> **INSTRUCTIONS TO FOLLOW**:
Would you please transcribe the records below from the line with "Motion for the" through their final line, exactly and with no other lines?

Source records
━━━━━━━━━━━━━━━━

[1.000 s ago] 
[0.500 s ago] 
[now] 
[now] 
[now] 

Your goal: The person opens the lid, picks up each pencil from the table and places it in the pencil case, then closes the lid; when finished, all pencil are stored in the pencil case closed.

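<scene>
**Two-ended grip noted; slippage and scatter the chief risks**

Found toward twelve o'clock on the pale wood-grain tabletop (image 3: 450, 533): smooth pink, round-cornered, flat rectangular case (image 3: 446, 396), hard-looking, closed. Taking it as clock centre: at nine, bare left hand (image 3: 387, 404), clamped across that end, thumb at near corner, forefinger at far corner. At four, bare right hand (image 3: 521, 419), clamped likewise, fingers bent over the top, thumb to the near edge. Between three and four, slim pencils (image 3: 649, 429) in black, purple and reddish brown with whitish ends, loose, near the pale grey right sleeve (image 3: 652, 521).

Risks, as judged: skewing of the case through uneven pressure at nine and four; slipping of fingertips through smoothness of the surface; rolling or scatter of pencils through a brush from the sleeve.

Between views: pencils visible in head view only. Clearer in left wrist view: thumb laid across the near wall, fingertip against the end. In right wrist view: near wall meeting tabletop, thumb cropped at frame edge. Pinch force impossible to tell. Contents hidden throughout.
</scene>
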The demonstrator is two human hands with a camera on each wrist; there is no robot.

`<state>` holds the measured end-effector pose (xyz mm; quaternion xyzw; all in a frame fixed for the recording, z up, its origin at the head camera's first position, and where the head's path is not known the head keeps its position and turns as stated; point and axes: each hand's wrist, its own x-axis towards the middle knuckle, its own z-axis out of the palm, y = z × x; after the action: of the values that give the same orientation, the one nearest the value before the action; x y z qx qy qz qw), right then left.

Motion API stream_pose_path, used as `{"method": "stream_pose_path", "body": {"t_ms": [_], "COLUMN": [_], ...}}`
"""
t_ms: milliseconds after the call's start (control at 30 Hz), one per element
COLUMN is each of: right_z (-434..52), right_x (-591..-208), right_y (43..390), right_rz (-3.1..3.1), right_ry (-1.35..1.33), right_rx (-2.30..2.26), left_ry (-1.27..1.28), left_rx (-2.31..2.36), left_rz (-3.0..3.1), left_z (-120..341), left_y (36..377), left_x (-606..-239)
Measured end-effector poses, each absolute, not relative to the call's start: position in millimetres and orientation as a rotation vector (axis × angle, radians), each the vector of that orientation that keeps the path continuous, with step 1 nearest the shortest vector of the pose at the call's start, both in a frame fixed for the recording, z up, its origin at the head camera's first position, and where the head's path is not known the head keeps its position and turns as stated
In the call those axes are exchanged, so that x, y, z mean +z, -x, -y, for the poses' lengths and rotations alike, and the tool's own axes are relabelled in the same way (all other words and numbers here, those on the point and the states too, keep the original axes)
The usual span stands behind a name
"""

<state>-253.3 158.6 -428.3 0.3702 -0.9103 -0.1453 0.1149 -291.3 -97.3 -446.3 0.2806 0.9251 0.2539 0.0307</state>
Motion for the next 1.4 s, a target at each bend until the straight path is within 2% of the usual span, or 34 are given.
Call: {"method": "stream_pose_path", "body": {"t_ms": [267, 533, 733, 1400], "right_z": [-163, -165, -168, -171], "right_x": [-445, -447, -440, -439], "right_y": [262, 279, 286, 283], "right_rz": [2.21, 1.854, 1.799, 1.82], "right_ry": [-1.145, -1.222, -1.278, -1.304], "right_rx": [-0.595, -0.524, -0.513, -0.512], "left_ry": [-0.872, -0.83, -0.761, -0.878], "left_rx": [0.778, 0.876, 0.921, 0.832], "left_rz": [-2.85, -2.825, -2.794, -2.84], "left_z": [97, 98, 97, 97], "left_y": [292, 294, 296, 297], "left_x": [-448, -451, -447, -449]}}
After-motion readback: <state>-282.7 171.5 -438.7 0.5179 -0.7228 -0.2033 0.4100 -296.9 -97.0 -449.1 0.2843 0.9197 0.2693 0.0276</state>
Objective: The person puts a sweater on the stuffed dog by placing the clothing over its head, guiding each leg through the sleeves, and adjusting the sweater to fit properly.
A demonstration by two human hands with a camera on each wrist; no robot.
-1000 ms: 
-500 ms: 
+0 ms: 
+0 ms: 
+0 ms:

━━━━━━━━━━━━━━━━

> **ANSWER TO THIS PROBLEM**:
Motion for the next 1.4 s, a target at each bend until the straight path is within 2% of the usual span, or 34 are given.
Call: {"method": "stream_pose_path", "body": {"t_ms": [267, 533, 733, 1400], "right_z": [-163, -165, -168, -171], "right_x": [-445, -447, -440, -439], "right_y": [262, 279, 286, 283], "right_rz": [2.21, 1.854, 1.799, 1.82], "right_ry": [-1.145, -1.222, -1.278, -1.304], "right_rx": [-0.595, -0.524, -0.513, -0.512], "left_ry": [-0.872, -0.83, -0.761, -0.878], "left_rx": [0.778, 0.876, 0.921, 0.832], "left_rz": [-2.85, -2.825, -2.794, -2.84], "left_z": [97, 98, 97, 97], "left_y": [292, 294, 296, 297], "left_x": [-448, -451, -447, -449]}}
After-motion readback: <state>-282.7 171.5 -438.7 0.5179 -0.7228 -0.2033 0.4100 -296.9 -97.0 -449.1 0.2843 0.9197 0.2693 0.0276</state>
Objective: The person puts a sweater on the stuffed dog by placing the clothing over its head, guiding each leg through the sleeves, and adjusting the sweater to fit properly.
A demonstration by two human hands with a camera on each wrist; no robot.
-1000 ms: 
-500 ms: 
+0 ms: 
+0 ms: 
+0 ms:

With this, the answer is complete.